Answer 24 · 2019-03-19T06:06:10.000Z

RTL is much more than right aligned text. There’s the issue of comma and dot positions, and what happens when LTR stuff like numbers and English text are mixed in a sentence.

Answer 25 · 2019-07-10T10:37:50.000Z

mayassalman commented 5 years ago

😕1

Answer 26 · 2019-09-05T09:59:40.000Z

I was able to manually handle Hebrew with code like:

npm install twitter_cldr

import * as TwitterCldrLoader from "twitter_cldr";

const TwitterCldr = TwitterCldrLoader.load("en");

class ... {
  private isHebrew(text: string) {
    var position = text.search(/[\u0590-\u05FF]/);
    return position >= 0;
  }

  private maybeRtlize(text: string) {
    if (this.isHebrew(text)) {
      var bidiText = TwitterCldr.Bidi.from_string(text, { direction: "RTL" });
      bidiText.reorder_visually();
      return bidiText.toString();
    } else {
      return text;
    }
  }
}

Just pass all text that may be in Hebrew through the maybeRtlize function.
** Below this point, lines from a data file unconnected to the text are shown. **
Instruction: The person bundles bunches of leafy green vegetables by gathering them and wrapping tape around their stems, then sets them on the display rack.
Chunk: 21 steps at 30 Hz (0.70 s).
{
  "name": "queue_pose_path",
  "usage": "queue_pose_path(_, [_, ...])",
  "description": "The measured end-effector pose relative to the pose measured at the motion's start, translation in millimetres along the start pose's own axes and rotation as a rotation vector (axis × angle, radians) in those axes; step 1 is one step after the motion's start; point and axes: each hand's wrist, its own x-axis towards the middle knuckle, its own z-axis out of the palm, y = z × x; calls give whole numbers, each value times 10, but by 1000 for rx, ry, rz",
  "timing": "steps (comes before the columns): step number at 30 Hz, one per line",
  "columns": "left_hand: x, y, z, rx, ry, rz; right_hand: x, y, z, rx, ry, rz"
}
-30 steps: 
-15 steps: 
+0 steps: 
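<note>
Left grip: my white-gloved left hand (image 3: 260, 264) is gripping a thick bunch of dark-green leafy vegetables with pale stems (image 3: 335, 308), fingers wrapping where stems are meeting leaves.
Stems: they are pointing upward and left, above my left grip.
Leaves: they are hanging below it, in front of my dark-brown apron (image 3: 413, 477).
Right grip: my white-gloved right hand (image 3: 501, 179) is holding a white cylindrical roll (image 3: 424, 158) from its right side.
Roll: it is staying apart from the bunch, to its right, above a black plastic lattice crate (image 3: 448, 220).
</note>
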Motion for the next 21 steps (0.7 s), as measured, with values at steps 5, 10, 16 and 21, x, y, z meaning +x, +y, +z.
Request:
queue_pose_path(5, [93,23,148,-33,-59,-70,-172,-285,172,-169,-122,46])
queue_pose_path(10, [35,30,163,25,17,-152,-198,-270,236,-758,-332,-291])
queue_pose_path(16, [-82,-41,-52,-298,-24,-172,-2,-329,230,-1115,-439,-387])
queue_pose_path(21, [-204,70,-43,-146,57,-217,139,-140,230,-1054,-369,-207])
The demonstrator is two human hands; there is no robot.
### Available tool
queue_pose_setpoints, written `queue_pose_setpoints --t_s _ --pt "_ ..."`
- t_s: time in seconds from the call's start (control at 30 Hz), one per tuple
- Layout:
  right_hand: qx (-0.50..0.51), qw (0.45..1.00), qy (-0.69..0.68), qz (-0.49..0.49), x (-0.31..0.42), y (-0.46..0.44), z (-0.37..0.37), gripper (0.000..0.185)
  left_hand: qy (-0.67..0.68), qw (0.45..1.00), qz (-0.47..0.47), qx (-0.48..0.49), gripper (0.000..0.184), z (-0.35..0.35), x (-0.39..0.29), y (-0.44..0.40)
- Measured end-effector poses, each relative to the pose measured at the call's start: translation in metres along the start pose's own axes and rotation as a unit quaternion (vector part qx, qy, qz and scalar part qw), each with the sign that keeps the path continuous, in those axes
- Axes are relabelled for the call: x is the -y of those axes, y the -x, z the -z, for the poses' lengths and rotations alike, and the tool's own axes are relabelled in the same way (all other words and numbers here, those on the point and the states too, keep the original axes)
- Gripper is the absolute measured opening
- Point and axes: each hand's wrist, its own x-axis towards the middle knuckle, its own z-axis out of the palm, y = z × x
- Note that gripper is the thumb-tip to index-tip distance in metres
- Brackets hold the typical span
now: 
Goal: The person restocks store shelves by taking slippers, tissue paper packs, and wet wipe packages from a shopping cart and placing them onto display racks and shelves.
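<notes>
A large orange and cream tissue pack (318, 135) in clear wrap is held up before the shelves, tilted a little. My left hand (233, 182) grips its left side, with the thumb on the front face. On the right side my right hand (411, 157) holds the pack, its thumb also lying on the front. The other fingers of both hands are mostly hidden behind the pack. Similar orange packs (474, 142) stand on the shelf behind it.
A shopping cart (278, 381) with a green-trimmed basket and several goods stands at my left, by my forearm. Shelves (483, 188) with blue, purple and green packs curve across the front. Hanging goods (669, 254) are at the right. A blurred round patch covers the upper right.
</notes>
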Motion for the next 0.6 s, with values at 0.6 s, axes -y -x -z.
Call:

It's not perfect and I only tested it for Hebrew, but it seems to work pretty good. If you also need right alignment, use something like isHebrew(myText) ? { align: "right" } : null for alignment.

The problem is that if the text wraps onto multiple lines, the first word of the text will be on the last line, which is wrong. There needs to be more logic added to handle line breaks.

Answer 27 · 2019-10-16T17:58:51.000Z

is there any solution to support urdu and arabic in pdfkit till now.

Answer 28 · 2019-10-31T15:59:07.000Z

Simply reversing the text before it goes to pdfkit seems to work for both Hebrew and Arabic (I'm just eyeballing the text however since I speak neither)

const isHebrew = (text) => {
  return text.search(/[\u0590-\u05FF]/) >= 0;
};

const isArabic = (text) => {
  return text.search(/[\u0600-\u06FF]/) >= 0;
};


const rightToLeftText = (text) => {
  if (isHebrew(text) || isArabic(text)) {
    return text.split(' ').reverse().join(' ');
  } else {
    return text;
  }
};

rightToLeftText('أنا أتحدث اللغة العربية');
rightToLeftText('אני מדברת עברית');

Answer 29 · 2019-10-31T17:52:13.000Z

You have to pay attention that Arabic script has symbols that combine with neighboring symbols based on what they are and where they are.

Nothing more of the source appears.